From the first line to the last, print the data exactly as it appears.

SOURCE MATERIAL:
☆ ☆ ☆ ☆

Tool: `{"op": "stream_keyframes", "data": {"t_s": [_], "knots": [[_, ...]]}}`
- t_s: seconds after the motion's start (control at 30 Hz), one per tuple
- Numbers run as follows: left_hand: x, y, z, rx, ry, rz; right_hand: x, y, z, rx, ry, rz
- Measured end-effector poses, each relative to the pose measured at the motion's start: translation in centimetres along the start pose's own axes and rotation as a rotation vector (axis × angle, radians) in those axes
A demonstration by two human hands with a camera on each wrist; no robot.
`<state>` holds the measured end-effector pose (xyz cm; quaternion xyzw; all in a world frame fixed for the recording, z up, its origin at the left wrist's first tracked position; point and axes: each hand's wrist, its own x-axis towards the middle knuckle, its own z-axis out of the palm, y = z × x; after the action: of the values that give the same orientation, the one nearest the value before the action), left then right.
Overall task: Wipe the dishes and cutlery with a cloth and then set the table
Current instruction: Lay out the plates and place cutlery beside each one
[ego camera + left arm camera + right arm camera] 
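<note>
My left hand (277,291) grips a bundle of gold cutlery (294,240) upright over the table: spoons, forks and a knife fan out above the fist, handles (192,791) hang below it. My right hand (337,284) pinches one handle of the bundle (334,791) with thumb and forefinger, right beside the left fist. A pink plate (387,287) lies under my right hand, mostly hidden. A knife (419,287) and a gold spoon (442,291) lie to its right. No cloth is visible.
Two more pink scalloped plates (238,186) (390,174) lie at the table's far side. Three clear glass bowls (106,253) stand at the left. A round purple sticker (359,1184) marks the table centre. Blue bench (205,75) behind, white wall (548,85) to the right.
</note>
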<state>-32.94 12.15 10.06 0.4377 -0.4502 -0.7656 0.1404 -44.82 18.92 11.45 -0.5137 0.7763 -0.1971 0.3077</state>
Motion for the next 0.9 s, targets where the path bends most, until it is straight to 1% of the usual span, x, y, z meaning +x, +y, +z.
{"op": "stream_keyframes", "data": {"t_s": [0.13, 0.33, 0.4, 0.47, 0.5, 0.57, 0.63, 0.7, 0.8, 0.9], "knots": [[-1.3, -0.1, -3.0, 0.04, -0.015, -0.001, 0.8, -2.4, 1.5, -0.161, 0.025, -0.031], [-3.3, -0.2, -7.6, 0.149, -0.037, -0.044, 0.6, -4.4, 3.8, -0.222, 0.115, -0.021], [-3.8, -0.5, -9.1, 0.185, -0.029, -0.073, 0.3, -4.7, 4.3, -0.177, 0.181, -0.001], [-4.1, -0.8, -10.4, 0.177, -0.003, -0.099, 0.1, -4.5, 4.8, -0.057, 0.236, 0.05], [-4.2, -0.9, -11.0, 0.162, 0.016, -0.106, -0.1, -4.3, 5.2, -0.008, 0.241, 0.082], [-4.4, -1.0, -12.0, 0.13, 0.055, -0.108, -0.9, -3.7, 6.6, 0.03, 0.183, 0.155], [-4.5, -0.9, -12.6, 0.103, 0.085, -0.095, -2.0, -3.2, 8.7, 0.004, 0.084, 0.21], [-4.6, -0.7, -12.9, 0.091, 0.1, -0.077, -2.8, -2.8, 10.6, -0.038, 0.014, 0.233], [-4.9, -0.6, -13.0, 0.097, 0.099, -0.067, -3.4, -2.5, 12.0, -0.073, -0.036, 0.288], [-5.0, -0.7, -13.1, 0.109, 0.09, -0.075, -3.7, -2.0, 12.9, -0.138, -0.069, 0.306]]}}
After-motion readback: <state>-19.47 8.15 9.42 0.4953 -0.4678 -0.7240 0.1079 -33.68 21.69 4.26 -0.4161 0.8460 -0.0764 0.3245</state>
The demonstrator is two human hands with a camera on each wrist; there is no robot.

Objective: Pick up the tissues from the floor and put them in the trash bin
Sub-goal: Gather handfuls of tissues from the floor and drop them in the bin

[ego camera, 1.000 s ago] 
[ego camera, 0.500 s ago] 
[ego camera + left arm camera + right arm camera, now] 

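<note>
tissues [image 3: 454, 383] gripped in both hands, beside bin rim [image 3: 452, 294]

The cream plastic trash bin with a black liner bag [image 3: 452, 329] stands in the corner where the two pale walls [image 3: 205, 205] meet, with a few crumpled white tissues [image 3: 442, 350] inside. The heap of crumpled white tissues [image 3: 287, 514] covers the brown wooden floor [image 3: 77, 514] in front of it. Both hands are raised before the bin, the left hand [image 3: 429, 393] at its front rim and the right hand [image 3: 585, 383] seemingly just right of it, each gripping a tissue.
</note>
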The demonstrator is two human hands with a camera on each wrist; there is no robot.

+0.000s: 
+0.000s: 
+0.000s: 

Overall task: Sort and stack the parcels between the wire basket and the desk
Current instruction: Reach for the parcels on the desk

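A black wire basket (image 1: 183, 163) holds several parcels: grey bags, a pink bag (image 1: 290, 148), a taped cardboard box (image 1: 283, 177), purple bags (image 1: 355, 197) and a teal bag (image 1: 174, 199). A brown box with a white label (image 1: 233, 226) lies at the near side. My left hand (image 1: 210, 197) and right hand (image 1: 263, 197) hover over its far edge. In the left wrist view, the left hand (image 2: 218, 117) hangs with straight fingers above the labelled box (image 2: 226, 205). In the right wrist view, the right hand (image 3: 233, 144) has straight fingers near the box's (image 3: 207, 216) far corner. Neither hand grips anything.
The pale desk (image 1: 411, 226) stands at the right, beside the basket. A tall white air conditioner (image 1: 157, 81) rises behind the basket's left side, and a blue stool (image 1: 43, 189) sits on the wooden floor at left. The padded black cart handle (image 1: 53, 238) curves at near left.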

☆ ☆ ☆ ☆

RESULT:
Tool: `{"op": "stream_keyframes", "data": {"t_s": [_], "knots": [[_, ...]]}}`
- t_s: seconds after the motion's start (control at 30 Hz), one per tuple
- Numbers run as follows: left_hand: x, y, z, rx, ry, rz; right_hand: x, y, z, rx, ry, rz
- Measured end-effector poses, each relative to the pose measured at the motion's start: translation in centimetres along the start pose's own axes and rotation as a rotation vector (axis × angle, radians) in those axes
A demonstration by two human hands with a camera on each wrist; no robot.
`<state>` holds the measured end-effector pose (xyz cm; quaternion xyzw; all in a world frame fixed for the recording, z up, its origin at the left wrist's first tracked position; point and axes: each hand's wrist, its own x-axis towards the middle knuckle, its own z-axis out of the palm, y = z × x; after the action: of the values that give the same orientation, the one nearest the value before the action), left then right.
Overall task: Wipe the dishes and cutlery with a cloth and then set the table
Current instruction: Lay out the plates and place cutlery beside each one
[ego camera + left arm camera + right arm camera] 
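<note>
My left hand (277,291) grips a bundle of gold cutlery (294,240) upright over the table: spoons, forks and a knife fan out above the fist, handles (192,791) hang below it. My right hand (337,284) pinches one handle of the bundle (334,791) with thumb and forefinger, right beside the left fist. A pink plate (387,287) lies under my right hand, mostly hidden. A knife (419,287) and a gold spoon (442,291) lie to its right. No cloth is visible.
Two more pink scalloped plates (238,186) (390,174) lie at the table's far side. Three clear glass bowls (106,253) stand at the left. A round purple sticker (359,1184) marks the table centre. Blue bench (205,75) behind, white wall (548,85) to the right.
</note>
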<state>-32.94 12.15 10.06 0.4377 -0.4502 -0.7656 0.1404 -44.82 18.92 11.45 -0.5137 0.7763 -0.1971 0.3077</state>
Motion for the next 0.9 s, targets where the path bends most, until it is straight to 1% of the usual span, x, y, z meaning +x, +y, +z.
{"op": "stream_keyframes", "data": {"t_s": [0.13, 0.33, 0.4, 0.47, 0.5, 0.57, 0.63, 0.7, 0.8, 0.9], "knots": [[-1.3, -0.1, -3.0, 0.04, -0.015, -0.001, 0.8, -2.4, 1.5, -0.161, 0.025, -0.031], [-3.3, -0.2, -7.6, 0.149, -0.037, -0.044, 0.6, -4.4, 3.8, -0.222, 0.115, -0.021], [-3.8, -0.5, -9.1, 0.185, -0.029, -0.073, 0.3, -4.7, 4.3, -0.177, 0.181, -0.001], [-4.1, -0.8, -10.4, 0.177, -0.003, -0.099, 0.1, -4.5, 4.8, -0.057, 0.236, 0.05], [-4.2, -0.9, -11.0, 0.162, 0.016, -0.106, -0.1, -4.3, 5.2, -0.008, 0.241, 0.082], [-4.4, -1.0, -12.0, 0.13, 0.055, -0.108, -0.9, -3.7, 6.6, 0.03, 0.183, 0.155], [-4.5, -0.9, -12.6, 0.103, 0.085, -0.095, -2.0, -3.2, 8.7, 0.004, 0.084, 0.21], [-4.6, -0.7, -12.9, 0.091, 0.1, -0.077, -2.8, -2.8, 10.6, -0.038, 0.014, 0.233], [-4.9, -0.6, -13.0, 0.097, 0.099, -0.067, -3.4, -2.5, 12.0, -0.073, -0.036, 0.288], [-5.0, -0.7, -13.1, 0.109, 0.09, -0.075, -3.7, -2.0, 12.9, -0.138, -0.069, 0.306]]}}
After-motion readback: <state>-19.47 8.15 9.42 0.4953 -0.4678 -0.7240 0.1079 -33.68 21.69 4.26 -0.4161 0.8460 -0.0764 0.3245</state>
The demonstrator is two human hands with a camera on each wrist; there is no robot.

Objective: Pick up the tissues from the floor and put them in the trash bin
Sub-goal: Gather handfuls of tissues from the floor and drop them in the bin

[ego camera, 1.000 s ago] 
[ego camera, 0.500 s ago] 
[ego camera + left arm camera + right arm camera, now] 

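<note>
tissues [image 3: 454, 383] gripped in both hands, beside bin rim [image 3: 452, 294]

The cream plastic trash bin with a black liner bag [image 3: 452, 329] stands in the corner where the two pale walls [image 3: 205, 205] meet, with a few crumpled white tissues [image 3: 442, 350] inside. The heap of crumpled white tissues [image 3: 287, 514] covers the brown wooden floor [image 3: 77, 514] in front of it. Both hands are raised before the bin, the left hand [image 3: 429, 393] at its front rim and the right hand [image 3: 585, 383] seemingly just right of it, each gripping a tissue.
</note>
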The demonstrator is two human hands with a camera on each wrist; there is no robot.

+0.000s: 
+0.000s: 
+0.000s: 

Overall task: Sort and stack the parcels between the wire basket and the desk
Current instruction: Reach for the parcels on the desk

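A black wire basket (image 1: 183, 163) holds several parcels: grey bags, a pink bag (image 1: 290, 148), a taped cardboard box (image 1: 283, 177), purple bags (image 1: 355, 197) and a teal bag (image 1: 174, 199). A brown box with a white label (image 1: 233, 226) lies at the near side. My left hand (image 1: 210, 197) and right hand (image 1: 263, 197) hover over its far edge. In the left wrist view, the left hand (image 2: 218, 117) hangs with straight fingers above the labelled box (image 2: 226, 205). In the right wrist view, the right hand (image 3: 233, 144) has straight fingers near the box's (image 3: 207, 216) far corner. Neither hand grips anything.
The pale desk (image 1: 411, 226) stands at the right, beside the basket. A tall white air conditioner (image 1: 157, 81) rises behind the basket's left side, and a blue stool (image 1: 43, 189) sits on the wooden floor at left. The padded black cart handle (image 1: 53, 238) curves at near left.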

What appears above is the full answer.